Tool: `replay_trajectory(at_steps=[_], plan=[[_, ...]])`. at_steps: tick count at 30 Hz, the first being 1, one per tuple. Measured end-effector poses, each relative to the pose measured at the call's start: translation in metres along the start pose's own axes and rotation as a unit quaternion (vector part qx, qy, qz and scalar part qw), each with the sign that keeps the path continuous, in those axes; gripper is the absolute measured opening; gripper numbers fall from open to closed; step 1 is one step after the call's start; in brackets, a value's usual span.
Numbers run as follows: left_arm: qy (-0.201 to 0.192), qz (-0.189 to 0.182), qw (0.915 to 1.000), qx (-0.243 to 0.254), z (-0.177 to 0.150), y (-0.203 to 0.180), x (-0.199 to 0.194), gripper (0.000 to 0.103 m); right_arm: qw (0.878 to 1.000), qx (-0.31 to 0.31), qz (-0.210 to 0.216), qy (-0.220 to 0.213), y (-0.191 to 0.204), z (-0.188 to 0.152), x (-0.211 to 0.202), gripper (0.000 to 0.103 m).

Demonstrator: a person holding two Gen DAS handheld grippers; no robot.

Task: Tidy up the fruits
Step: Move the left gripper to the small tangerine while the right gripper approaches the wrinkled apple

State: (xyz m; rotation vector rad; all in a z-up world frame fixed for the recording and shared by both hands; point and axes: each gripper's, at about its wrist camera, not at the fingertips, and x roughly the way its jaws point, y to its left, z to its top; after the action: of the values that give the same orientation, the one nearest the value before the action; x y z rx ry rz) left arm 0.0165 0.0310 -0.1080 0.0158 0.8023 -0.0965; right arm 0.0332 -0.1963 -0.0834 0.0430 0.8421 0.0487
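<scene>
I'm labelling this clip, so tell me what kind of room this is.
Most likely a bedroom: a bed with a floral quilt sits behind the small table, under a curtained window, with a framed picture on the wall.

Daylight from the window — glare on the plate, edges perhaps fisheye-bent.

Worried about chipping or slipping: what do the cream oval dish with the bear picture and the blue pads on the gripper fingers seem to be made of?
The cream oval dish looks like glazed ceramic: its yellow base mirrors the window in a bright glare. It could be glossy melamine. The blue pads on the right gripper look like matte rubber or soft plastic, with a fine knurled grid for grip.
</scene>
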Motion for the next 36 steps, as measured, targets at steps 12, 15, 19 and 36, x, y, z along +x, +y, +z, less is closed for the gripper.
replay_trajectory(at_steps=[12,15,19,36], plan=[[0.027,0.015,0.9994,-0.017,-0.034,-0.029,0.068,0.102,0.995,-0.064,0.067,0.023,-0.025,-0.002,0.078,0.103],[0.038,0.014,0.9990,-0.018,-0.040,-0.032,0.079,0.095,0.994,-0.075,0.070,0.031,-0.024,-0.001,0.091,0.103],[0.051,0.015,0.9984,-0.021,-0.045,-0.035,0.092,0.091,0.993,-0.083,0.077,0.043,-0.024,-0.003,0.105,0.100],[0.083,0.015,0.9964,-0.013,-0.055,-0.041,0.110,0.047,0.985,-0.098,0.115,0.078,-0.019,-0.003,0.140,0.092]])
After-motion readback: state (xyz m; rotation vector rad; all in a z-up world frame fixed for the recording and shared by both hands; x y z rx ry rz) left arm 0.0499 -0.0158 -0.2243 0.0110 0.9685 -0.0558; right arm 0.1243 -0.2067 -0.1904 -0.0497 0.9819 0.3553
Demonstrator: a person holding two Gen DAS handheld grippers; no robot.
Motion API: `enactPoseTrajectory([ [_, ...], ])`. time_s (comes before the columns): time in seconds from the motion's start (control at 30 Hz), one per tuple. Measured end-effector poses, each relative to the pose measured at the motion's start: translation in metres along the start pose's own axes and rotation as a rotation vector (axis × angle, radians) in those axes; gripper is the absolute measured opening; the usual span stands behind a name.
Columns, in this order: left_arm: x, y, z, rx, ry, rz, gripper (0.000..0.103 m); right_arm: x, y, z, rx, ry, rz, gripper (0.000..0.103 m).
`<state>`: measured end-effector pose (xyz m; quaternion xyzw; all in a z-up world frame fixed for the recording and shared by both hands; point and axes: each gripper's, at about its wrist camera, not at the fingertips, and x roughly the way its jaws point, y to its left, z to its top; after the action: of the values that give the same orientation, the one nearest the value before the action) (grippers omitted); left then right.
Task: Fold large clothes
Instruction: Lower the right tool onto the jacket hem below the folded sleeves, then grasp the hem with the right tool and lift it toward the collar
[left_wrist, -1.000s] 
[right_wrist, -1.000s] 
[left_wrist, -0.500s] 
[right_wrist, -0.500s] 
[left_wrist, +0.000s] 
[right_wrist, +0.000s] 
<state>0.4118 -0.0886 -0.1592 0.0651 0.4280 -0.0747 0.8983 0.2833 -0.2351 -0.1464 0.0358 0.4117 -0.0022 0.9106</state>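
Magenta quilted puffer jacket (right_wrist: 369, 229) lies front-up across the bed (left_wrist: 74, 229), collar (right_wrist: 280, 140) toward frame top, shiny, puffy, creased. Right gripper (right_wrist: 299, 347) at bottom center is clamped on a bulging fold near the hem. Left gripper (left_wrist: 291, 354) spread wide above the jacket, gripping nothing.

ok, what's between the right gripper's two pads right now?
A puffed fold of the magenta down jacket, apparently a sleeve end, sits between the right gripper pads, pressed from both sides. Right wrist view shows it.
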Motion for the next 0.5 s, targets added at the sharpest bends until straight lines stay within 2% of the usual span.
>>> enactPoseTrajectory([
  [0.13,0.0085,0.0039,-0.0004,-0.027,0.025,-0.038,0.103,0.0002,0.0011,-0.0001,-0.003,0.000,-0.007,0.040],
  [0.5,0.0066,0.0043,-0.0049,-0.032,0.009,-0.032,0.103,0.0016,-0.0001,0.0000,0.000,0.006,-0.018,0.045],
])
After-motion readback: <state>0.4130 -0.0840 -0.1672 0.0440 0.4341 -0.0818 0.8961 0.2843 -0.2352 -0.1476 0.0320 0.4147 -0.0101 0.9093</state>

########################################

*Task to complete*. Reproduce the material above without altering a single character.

*Final answer*.
Tool: `replay_trajectory(at_steps=[_], plan=[[_, ...]])`. at_steps: tick count at 30 Hz, the first being 1, one per tuple. Measured end-effector poses, each relative to the pose measured at the call's start: translation in metres along the start pose's own axes and rotation as a unit quaternion (vector part qx, qy, qz and scalar part qw), each with the sign that keeps the path continuous, in those axes; gripper is the absolute measured opening; gripper numbers fall from open to closed; step 1 is one step after the call's start; in brackets, a value's usual span.
Numbers run as follows: left_arm: qy (-0.201 to 0.192), qz (-0.189 to 0.182), qw (0.915 to 1.000), qx (-0.243 to 0.254), z (-0.177 to 0.150), y (-0.203 to 0.180), x (-0.199 to 0.194), gripper (0.000 to 0.103 m); right_arm: qw (0.878 to 1.000), qx (-0.31 to 0.31), qz (-0.210 to 0.216), qy (-0.220 to 0.213), y (-0.191 to 0.204), z (-0.188 to 0.152), x (-0.211 to 0.202), gripper (0.000 to 0.103 m).

Demonstrator: a person holding two Gen DAS handheld grippers; no robot.

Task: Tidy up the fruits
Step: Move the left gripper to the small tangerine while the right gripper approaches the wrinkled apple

State: (xyz m; rotation vector rad; all in a z-up world frame fixed for the recording and shared by both hands; point and axes: each gripper's, at about its wrist camera, not at the fingertips, and x roughly the way its jaws point, y to its left, z to its top; after the action: of the values that give the same orientation, the one nearest the value before the action; x y z rx ry rz) left arm 0.0165 0.0310 -0.1080 0.0158 0.8023 -0.0965; right arm 0.0332 -0.1963 -0.0834 0.0430 0.8421 0.0487
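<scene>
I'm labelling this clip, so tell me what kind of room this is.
Most likely a bedroom: a bed with a floral quilt sits behind the small table, under a curtained window, with a framed picture on the wall.

Daylight from the window — glare on the plate, edges perhaps fisheye-bent.

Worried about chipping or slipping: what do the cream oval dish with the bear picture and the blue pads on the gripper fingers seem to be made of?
The cream oval dish looks like glazed ceramic: its yellow base mirrors the window in a bright glare. It could be glossy melamine. The blue pads on the right gripper look like matte rubber or soft plastic, with a fine knurled grid for grip.
</scene>
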Motion for the next 36 steps, as measured, targets at steps 12, 15, 19 and 36, x, y, z along +x, +y, +z, less is closed for the gripper.
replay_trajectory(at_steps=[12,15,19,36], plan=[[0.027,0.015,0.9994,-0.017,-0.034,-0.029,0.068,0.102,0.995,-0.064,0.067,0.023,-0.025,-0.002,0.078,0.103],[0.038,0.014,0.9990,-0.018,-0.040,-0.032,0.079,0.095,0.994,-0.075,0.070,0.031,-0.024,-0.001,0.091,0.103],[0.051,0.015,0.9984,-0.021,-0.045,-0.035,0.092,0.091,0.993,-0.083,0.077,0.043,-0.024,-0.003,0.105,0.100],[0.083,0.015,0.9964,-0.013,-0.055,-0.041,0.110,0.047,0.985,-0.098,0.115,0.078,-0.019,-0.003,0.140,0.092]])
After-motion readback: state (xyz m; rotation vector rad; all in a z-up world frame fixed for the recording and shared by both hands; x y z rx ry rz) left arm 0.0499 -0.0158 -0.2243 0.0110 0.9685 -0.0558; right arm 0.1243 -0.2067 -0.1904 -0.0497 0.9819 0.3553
Demonstrator: a person holding two Gen DAS handheld grippers; no robot.
Motion API: `enactPoseTrajectory([ [_, ...], ])`. time_s (comes before the columns): time in seconds from the motion's start (control at 30 Hz), one per tuple. Measured end-effector poses, each relative to the pose measured at the motion's start: translation in metres along the start pose's own axes and rotation as a rotation vector (axis × angle, radians) in those axes; gripper is the absolute measured opening; the usual span stands behind a name.
Columns, in this order: left_arm: x, y, z, rx, ry, rz, gripper (0.000..0.103 m); right_arm: x, y, z, rx, ry, rz, gripper (0.000..0.103 m).
`<state>`: measured end-effector pose (xyz m; quaternion xyzw; all in a z-up world frame fixed for the recording and shared by both hands; point and axes: each gripper's, at about its wrist camera, not at the fingertips, and x roughly the way its jaws point, y to its left, z to its top; after the action: of the values that give the same orientation, the one nearest the value before the action) (grippers omitted); left then right.
Task: Fold large clothes
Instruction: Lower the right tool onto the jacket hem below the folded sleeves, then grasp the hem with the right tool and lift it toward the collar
[left_wrist, -1.000s] 
[right_wrist, -1.000s] 
[left_wrist, -0.500s] 
[right_wrist, -0.500s] 
[left_wrist, +0.000s] 
[right_wrist, +0.000s] 
<state>0.4118 -0.0886 -0.1592 0.0651 0.4280 -0.0747 0.8983 0.2833 -0.2351 -0.1464 0.0358 0.4117 -0.0022 0.9106</state>
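Magenta quilted puffer jacket (right_wrist: 369, 229) lies front-up across the bed (left_wrist: 74, 229), collar (right_wrist: 280, 140) toward frame top, shiny, puffy, creased. Right gripper (right_wrist: 299, 347) at bottom center is clamped on a bulging fold near the hem. Left gripper (left_wrist: 291, 354) spread wide above the jacket, gripping nothing.

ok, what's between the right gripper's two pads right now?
A puffed fold of the magenta down jacket, apparently a sleeve end, sits between the right gripper pads, pressed from both sides. Right wrist view shows it.
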Motion for the next 0.5 s, targets added at the sharpest bends until straight lines stay within 2% of the usual span.
>>> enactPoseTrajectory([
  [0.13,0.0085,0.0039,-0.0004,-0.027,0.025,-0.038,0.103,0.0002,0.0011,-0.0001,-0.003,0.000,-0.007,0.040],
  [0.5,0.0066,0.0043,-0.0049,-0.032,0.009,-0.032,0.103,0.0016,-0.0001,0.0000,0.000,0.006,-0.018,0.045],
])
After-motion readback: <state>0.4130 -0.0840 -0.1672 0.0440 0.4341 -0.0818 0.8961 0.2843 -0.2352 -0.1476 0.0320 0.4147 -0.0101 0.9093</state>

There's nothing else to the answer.